Skip to content

4 icmp

====================================================================

Authors: Rob Habermeier, Fatemeh Shirazi

Last updated: 24.09.2019

====================================================================

ICMP

Inter-chain Message Passing: Egress Queue Data Fetching

Every parachain block in Polkadot produces a possible-empty list of messages to route to every other block. These are known as "egress queues". $E^B_{x,y}$ is the egress queue from chain $x$ to $y$ at block $B$.

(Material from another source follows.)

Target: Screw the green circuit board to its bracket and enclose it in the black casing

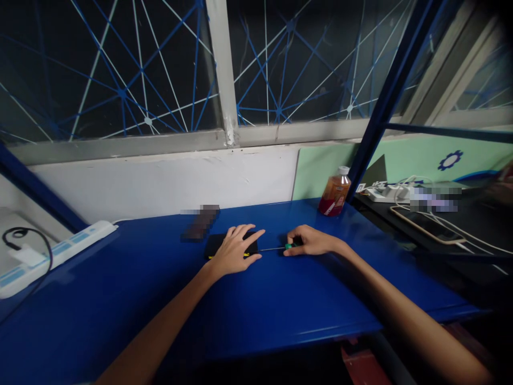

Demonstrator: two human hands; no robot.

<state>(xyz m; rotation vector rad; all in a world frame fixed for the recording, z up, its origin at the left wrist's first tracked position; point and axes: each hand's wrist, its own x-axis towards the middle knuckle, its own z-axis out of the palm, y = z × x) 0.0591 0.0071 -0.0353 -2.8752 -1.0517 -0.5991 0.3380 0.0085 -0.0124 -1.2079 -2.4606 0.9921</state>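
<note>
My left hand (pixel 236 250) lies with spread fingers on top of a flat black case-like object (pixel 214 246) with yellow bits along its near edge. The hand covers much of it, so I cannot tell its exact kind. My right hand (pixel 310 240) is closed around the green handle of a screwdriver (pixel 288 246), just right of the black object. Its thin metal shaft points left, and the tip reaches the right edge of the black object or stops close to it. Both hands are low over the blue tabletop (pixel 256 305).
A bottle of reddish-brown drink (pixel 335 191) stands at the back right. Behind my left hand lies a blurred dark item (pixel 202 222). A white power strip (pixel 60 256) with a black cable runs along the left. On the right-hand black table are a phone (pixel 427 224) and cables.
</note>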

There is also $R(E^B_{x, y})$, which is the root hash of the Merkle-Patricia trie [] formed from mapping the index of each message in $E^B_{x,y}$ to the message data.

The pending messages to a chain should be processed in the next block for that chain. If there are no blocks for a chain in some time, the messages can begin to pile up.

Collators and full nodes of a parachain $p$ have executed all blocks of that parachain and should have knowledge of $E^B_{p, x}$ for all $B,x$.

The block ingress of a parachain $p$ at block $B$ is the set $Ingress_{B,p} = {\forall y\neq p, E^B_{y,p} }$.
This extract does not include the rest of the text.